Work required: Reproduce exactly, from the data that follows, the line with "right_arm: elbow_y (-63", the line with "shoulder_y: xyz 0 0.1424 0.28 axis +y", and every line that lies between them.

Stored dataset items
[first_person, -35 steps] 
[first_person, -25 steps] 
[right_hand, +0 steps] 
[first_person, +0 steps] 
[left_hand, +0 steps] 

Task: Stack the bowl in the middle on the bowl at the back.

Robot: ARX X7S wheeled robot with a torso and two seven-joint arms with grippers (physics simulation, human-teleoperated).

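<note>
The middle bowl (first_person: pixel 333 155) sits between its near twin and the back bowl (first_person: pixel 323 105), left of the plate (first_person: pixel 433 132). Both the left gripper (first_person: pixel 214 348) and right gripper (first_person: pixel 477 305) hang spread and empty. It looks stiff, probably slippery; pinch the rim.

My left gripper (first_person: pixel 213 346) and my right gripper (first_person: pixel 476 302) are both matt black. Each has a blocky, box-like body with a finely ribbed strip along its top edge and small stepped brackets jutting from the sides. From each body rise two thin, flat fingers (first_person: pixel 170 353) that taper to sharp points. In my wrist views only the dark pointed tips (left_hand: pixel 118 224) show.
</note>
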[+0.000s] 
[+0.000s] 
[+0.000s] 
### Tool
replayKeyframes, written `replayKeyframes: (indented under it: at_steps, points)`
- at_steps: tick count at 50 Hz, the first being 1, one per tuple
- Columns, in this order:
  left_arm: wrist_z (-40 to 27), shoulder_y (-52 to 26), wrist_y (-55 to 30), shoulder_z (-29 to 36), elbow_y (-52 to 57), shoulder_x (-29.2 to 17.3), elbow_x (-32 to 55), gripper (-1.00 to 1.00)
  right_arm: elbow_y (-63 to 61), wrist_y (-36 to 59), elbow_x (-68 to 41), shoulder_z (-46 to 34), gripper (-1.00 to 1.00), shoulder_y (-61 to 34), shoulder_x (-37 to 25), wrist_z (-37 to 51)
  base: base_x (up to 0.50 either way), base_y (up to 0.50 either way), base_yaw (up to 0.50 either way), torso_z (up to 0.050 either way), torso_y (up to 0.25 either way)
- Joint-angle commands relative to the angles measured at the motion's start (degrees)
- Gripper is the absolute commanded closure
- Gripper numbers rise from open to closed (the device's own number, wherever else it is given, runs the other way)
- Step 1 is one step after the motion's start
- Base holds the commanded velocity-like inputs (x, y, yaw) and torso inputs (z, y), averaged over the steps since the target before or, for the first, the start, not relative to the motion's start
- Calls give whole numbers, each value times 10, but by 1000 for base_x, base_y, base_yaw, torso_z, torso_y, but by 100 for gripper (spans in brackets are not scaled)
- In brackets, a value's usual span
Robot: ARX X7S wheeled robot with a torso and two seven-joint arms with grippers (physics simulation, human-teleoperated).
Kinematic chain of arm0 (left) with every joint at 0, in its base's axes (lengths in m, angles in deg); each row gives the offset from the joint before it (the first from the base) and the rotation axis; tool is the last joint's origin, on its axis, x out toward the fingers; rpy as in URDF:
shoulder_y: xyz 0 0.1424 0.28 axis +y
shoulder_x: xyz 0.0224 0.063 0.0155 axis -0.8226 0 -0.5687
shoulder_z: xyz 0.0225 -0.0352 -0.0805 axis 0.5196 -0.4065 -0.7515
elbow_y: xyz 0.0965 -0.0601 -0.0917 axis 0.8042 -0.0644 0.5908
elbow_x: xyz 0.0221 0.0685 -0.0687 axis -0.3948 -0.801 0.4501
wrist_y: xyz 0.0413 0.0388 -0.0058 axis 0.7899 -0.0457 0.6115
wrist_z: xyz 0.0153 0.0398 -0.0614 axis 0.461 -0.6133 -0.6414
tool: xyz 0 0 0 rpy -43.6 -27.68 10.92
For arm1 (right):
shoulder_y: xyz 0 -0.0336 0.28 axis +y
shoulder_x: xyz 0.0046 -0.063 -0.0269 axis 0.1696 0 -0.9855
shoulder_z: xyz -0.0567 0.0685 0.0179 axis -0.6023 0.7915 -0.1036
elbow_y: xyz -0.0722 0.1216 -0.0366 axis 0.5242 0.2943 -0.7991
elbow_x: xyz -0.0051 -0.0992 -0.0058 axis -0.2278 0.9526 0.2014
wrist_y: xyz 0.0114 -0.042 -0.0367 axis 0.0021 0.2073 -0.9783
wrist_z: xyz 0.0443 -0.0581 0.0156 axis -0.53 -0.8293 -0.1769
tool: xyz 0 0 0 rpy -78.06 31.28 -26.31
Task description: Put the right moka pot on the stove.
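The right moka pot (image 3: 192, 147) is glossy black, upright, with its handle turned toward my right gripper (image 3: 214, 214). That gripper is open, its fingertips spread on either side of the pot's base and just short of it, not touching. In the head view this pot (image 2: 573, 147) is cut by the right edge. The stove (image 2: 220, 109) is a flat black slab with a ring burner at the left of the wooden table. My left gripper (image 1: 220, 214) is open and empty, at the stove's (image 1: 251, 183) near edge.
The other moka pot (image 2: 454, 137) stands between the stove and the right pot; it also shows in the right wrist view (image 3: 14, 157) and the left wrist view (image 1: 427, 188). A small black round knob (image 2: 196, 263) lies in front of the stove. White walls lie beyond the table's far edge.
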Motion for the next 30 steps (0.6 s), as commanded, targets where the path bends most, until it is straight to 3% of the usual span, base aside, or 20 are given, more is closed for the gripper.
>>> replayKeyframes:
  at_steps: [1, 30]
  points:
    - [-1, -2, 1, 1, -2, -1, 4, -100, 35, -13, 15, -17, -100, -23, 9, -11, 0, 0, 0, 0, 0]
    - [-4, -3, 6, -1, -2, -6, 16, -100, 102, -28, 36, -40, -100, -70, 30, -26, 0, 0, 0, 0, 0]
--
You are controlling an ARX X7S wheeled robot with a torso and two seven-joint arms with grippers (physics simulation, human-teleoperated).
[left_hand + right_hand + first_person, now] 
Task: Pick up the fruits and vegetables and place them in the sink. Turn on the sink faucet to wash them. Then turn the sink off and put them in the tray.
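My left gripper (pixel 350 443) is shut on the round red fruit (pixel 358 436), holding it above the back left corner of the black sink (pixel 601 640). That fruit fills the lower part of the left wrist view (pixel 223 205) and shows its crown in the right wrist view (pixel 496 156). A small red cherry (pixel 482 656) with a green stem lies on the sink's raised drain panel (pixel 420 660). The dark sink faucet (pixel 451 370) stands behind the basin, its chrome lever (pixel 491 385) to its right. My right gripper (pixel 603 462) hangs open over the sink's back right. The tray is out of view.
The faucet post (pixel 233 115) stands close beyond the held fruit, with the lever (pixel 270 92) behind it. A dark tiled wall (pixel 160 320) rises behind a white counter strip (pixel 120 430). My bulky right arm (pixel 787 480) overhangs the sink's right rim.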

Response to this task:
  right_arm: elbow_y (-63 to 61), wrist_y (-36 to 59), elbow_x (-68 to 41), shoulder_z (-46 to 34), gripper (-1.00 to 1.00), shoulder_y (-61 to 34), shoulder_x (-37 to 25), wrist_z (-37 to 51)
  base: base_x (up to 0.50 either way), base_y (up to 0.50 either way), base_yaw (up to 0.50 either way), torso_z (up to 0.050 either way), torso_y (up to 0.25 either way)
- Joint-angle commands relative to the angles measured at the motion's start (degrees)
- Gripper is the absolute commanded closure
- Gripper numbers rise from open to closed (the device's own number, wherever else it is given, runs the other way)
- Step 1 is one step after the motion's start
- Base holds the commanded velocity-like inputs (x, y, yaw) and torso inputs (z, y), averaged over the steps since the target before or, for the first, the start, not relative to the motion's start
- Calls give whole numbers, each value times 10, but by 1000 for base_x, base_y, base_yaw, torso_z, torso_y, but by 100 for gripper (spans in brackets are not scaled)
- In brackets, a value's usual span
Robot: ARX X7S wheeled robot with a torso and two seven-joint arms with grippers (physics simulation, human-teleoperated).
Kinematic chain of arm0 (left) with every joint at 0, in its base's axes (lengths in m, angles in deg); each row gives the offset from the joint before it (the first from the base) and the rotation axis; tool is the last joint's origin, on its axis, x out toward the fingers; rpy as in URDF:
shoulder_y: xyz 0 0.1424 0.28 axis +y

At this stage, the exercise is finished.